Près d’un an après l’irruption du terme « Covid-19 » dans toutes les conversations, la question de son genre ne semble toujours pas avoir été tranchée : dit-on « le » ou « la » Covid ? Après une apparition marquée par l’emploi du masculin, la contre-attaque plus que tardive de l’Académie française puis l’alignement progressif des autorités sur le féminin – jusqu’à Emmanuel Macron en fin d’année 2020, un sondage Ifop pour Ernest montre que l’usage l’emporte sur la norme : en effet, la majorité des Français dit « le » Covid. Pour autant, ils sont aussi plus nombreux à estimer qu’il faudrait dire « la ». Paradoxe ? Pas si sûr…
Les chiffres-clés de l’enquête
Dans la pratique, 56% des Français déclarent genrer le mot « Covid » au masculin, contre seulement 19% au féminin… et 25% qui s’efforcent de ménager la chèvre et le chou, en jonglant entre les deux. S’il fallait diviser ce monde en deux catégories, il apparaîtrait ainsi que « le » Covid est employé par 81% des Français, soit quasiment deux fois plus que « la » Covid, avec 44%.
Dans la théorie, le féminin est cependant réputé correct pour… la majorité également ! En effet, 57% suivent la recommandation de l’Académie française et déclarent que, selon eux, « Covid » n’est correct qu’au féminin, contre 23% pour le masculin… et 20% estimant, à l’instar du Robert, que les deux genres sont valables.
Les tenants du masculin le justifient principalement par l’usage : parce qu’il était en vigueur au tout début de la pandémie (critère déterminant pour 38%), parce qu’il paraît plus « naturel » par sa sonorité (31%) ou son genre aligné sur celui de « coronavirus » (29%). Autrement dit, « premier arrivé, premier servi ». Chez les partisans du féminin, on valorise plutôt la norme : « la » Covid parce que « l’Académie a dit » (26%) ou par approbation de son argument linguistique (25%) pour justifier une décision ô combien contestée.
Le point de vue de Jean-Philippe Dubrulle (Ifop Opinion)
En dépit d’une coexistence des deux genres de « Covid » dans la sphère médiatique, avec d’un côté des quotidiens nationaux restés sur le masculin issu de l’usage initial et, de l’autre, les autorités ayant opté pour le féminin depuis plusieurs mois, les Français ne se sont pas divisés sur la question. Plutôt que de constituer deux blocs d’importance égale, ils disent toujours majoritairement « le » tout en croyant dans la normativité du « la ». Un paradoxe qui montre l’attachement particulier des Français à connaître les « règles » de la langue, sans pour autant les appliquer strictement lorsque celles-ci sont en décalage manifeste avec l’usage. Ce décalage interroge donc éminemment sur le rôle de l’Académie française, tant sa décision à l’égard de « Covid » apparaît comme une tentative désespérée d’exister dans la pandémie.
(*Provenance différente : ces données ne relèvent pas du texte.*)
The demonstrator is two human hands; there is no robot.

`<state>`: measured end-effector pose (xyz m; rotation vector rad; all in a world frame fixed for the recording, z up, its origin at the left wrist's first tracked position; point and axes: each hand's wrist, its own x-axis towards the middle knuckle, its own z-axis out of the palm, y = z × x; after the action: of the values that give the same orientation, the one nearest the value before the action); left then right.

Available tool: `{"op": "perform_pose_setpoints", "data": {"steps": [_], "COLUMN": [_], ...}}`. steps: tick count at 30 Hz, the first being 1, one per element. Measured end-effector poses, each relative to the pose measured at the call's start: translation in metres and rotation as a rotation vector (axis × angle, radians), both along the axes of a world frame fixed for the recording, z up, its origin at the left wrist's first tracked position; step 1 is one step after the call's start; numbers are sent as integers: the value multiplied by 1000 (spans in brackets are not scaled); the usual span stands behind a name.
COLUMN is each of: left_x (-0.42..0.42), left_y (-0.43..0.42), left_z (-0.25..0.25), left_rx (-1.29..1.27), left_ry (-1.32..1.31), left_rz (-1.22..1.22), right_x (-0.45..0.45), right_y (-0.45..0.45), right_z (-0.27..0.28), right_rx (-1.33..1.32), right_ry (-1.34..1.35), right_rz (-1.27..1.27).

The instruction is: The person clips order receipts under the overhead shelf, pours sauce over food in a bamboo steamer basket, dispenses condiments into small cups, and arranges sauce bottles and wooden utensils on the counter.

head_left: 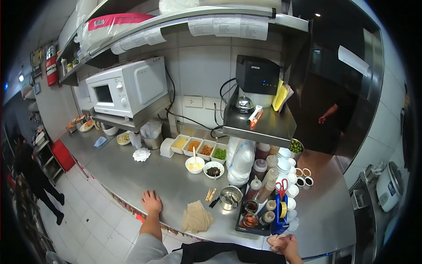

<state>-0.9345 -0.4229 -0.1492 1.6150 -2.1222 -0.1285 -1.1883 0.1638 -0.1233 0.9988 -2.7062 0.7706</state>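
Note:
My left hand (151,201) rests on the front edge of the steel counter (132,176), fingers apart and holding nothing. At the lower right, my right hand (283,244) is at the counter's front edge beside a blue tape dispenser (279,215); its fingers look bent, and whether anything is in them is hard to see. Between the hands lie a beige cloth (198,217), a steel pot (231,197) and a black tray (252,229) of sauce bottles. Two white bowls (194,165) stand farther back, in front of containers of chopped food (206,150).
A microwave (132,86) sits on a wall shelf. The black printer (257,72), bell (244,103) and markers (255,115) are on a raised steel shelf. A person in dark clothes (33,171) is at the far left; another person's hand (323,119) shows through the opening.

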Motion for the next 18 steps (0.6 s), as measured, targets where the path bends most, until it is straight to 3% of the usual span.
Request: {"op": "perform_pose_setpoints", "data": {"steps": [2, 5, 18], "left_x": [-1, -3, -1], "left_y": [3, 6, 1], "left_z": [3, 10, 5], "left_rx": [1, -4, -15], "left_ry": [0, -29, -36], "left_rz": [3, -4, -17], "right_x": [6, 4, -21], "right_y": [7, 18, 3], "right_z": [-10, -86, -48], "right_rx": [-55, -113, -177], "right_ry": [-117, 187, -160], "right_rz": [16, -8, -66]}}
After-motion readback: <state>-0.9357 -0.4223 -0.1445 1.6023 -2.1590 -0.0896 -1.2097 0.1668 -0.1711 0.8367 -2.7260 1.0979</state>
Près d’un an après le début de la crise sanitaire, ni l’usage ni la norme n’ont triomphé de l’autre. Or, en pareil cas, c’est l’usage qui gagne.
Le point de vue de David Medioni (Ernest)
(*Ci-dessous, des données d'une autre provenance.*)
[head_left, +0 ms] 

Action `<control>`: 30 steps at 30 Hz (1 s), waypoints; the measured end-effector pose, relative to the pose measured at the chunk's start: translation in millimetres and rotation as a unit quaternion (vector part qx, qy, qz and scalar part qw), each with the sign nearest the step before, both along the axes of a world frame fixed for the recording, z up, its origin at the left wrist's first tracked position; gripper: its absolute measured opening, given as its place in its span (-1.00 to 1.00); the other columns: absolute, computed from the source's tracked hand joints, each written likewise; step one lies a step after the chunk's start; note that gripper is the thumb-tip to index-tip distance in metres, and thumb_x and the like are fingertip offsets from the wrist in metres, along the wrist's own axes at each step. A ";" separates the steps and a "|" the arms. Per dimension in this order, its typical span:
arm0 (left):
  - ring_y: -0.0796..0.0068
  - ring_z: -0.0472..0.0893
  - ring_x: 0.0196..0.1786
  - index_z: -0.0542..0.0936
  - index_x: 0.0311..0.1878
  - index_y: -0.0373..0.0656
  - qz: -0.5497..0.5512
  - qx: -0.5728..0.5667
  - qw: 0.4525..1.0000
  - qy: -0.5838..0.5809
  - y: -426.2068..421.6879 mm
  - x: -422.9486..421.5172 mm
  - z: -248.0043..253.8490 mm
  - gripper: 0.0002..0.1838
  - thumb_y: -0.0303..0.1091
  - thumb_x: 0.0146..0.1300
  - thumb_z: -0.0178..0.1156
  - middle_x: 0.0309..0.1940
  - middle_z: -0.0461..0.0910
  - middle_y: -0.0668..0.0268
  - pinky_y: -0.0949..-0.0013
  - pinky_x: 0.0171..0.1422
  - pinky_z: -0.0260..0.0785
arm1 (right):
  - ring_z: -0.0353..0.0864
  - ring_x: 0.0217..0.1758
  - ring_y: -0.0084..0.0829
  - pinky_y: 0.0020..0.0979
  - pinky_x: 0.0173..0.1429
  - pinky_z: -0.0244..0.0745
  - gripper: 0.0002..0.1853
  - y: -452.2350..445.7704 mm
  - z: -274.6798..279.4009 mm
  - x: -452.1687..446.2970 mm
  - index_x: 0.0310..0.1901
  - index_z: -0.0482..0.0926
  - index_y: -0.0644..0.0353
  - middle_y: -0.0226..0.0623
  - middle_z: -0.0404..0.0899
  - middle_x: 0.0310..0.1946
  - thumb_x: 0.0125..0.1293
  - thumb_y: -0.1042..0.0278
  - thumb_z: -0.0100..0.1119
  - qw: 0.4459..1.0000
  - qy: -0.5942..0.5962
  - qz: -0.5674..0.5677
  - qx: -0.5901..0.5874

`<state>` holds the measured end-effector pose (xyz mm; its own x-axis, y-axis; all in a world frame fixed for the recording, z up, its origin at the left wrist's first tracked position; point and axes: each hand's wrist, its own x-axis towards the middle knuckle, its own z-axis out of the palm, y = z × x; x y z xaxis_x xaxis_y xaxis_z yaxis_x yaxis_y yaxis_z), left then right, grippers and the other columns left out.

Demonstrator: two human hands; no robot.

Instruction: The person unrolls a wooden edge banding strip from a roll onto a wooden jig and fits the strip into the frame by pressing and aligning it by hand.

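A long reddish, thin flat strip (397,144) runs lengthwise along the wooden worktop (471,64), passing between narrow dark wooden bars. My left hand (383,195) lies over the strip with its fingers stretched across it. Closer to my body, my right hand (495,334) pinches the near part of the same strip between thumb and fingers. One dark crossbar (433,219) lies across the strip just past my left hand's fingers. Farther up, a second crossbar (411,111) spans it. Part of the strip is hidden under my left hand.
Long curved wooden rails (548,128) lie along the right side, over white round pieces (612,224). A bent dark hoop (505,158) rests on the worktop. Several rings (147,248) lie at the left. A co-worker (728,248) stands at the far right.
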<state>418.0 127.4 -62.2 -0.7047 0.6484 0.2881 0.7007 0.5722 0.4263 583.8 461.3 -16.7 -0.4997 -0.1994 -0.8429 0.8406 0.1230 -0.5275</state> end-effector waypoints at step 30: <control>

Il n’y a pas de langue sans usage dit l’adage bien connu. Celui-ci se confirme au regard des résultats du sondage réalisé par l’Ifop et Ernest. Si l’on remarque que l’usage est d’utiliser le masculin pour parler de « Covid », il ressort que nos compatriotes savent très bien que l’Académie française a recommandé l’emploi du féminin. Mais ils font autrement. Faut-il y voir là-aussi une défiance envers les institutions ? L’usage démontre ici sa force dans l’emploi des mots. Il vient souligner que l’on ne modifie pas une langue ou une façon d’écrire par décret. Il vient souligner aussi la malléabilité d’une langue. Cela vient aussi éclairer la célèbre phrase d’Antoine de Saint-Exupéry selon laquelle « Le langage est une source de malentendus ». Du moins, il y a une forme de débat et de tension autour de notre langue. Ce qui signifie qu’elle est vivante, en mouvement et qu’elle nous intéresse.